Невозможно проломить стену, которая попросту отодвигается на расстояние следующего шага.
– Богдан, - вдруг произнесла Лопоушка и замерла, смотря на
Бронислава, похожая на мышонка в мышеловке-ловушке. - Что? - Кто? - в один голос проговорили отец и сын, смотря на женщину, ставшую ещё меньше и бледнее, отчётливо стали видны синяки под глазами и морщины в уголках глаз,
опущенные уголки потрескавшихся губ и бледные брови, которым давненько не придавали форму.
– Богдан?! - взревел отец. Из палаты, напротив поста медсестры,
выглянула женщина и уставилась на Бронислава, выразительно прося его заткнуться. Пришлось уже Марку напоминать отцу, что Людочка плохо себя чувствует, и где они находятся. Лопоушка была не похожа на себя. Испуганная,
сжавшаяся, она смотрела на Бронислава, поверхностно и быстро дышала.
– Я
говорила, Катюшка не от тебя, Боря...
– Богдан, значит, - голос Бори стал ровным,
словно он читал сертификат на алкоголь и сравнивал с данными на бутылке. - Он знает? - Да, - Лопоушка отвечала тихо. - И что? - Он... ты же знаешь.
– Знаю, - рот отца скривился.
– Ты должна была мне сказать, - он спокойно смотрел на Люду.
–
Просто сказать, а не... - Я виновата, прости, - пальцы у Лопоушки были тонкие, как прутики, ладошка маленькая, ломкая, кожа на руках сухая. Почему-то сухость показалась Марку признаком уязвимости.
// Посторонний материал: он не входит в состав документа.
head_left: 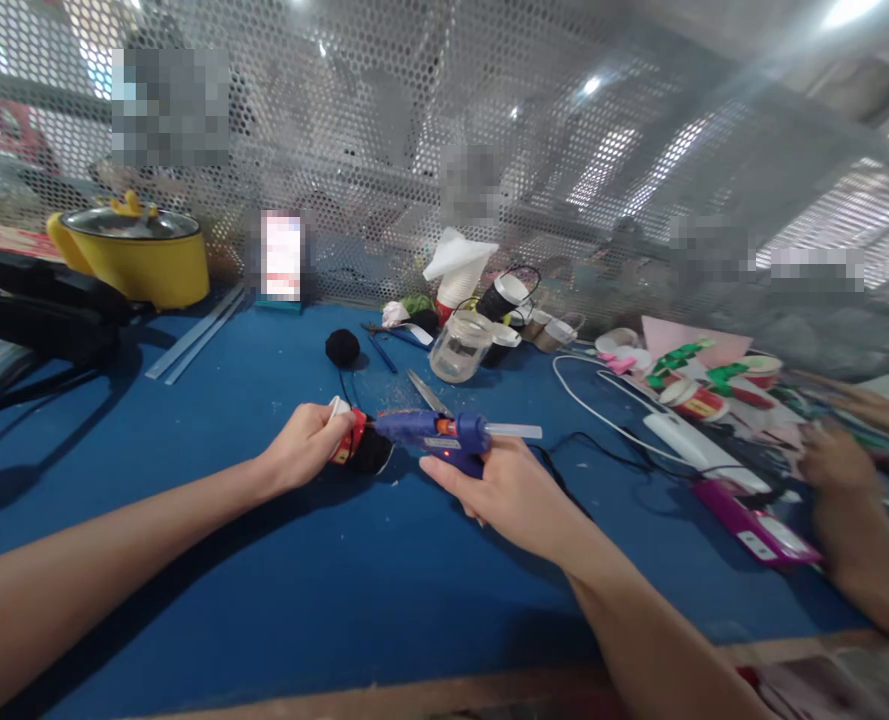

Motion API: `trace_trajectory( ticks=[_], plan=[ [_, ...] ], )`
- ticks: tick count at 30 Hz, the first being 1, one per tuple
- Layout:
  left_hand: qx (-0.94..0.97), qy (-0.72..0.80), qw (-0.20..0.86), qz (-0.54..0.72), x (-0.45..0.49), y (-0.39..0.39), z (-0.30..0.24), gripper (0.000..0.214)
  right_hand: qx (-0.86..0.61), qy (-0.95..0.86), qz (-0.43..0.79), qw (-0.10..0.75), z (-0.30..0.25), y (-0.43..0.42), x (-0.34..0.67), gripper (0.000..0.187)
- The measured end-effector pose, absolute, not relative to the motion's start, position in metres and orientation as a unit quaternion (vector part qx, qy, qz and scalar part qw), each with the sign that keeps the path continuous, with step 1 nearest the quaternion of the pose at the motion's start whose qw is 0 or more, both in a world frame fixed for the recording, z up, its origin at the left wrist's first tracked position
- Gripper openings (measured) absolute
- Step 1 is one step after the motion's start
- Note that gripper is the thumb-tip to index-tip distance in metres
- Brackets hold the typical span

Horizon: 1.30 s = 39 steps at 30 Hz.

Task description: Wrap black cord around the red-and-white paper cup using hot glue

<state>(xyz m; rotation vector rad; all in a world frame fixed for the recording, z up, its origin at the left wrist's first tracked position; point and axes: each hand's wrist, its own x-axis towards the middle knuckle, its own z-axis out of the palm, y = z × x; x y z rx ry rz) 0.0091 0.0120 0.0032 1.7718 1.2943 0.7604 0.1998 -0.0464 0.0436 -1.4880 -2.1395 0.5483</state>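
**Blue worktop point(189, 460), glue gun nosed up to a small craft piece**

The right hand point(505, 488) is closed around the handle of the blue glue gun point(433, 432), which lies level so that its nozzle points left. A clear glue stick point(517, 431) juts from its back. The left hand point(310, 443) pinches a small black, red and white craft piece point(361, 448) low on the worktop, at the nozzle tip, probably to steady it there.

Scissors point(429, 393), a ball of black yarn point(343, 346) and a glass jar point(459, 347) lie just beyond, within easy reach. A yellow pot point(133, 258) stands far left against the perforated metal screen point(384, 120). At far right is a co-worker's hand point(834, 458), among ribbon spools point(695, 400).

No writing is legible: the gun's label is too small, and the upright card point(283, 255) is blurred.
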Motion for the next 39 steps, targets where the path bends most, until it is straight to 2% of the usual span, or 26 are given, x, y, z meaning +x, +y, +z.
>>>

Он посмотрел ещё раз на Лопоушку, она разглядывала свои руки с синими выступающими венками. Глянул быстро на отца,
тот молчал.
– Богдан? - он не знал, кто такой Богдан, и не хотел знать, зато он точно знал, что его отца зовут Бронислав. Не Богдан. Этого было достаточно. Пока, во всяком случае - это был максимум информации, которая требовалась Марку.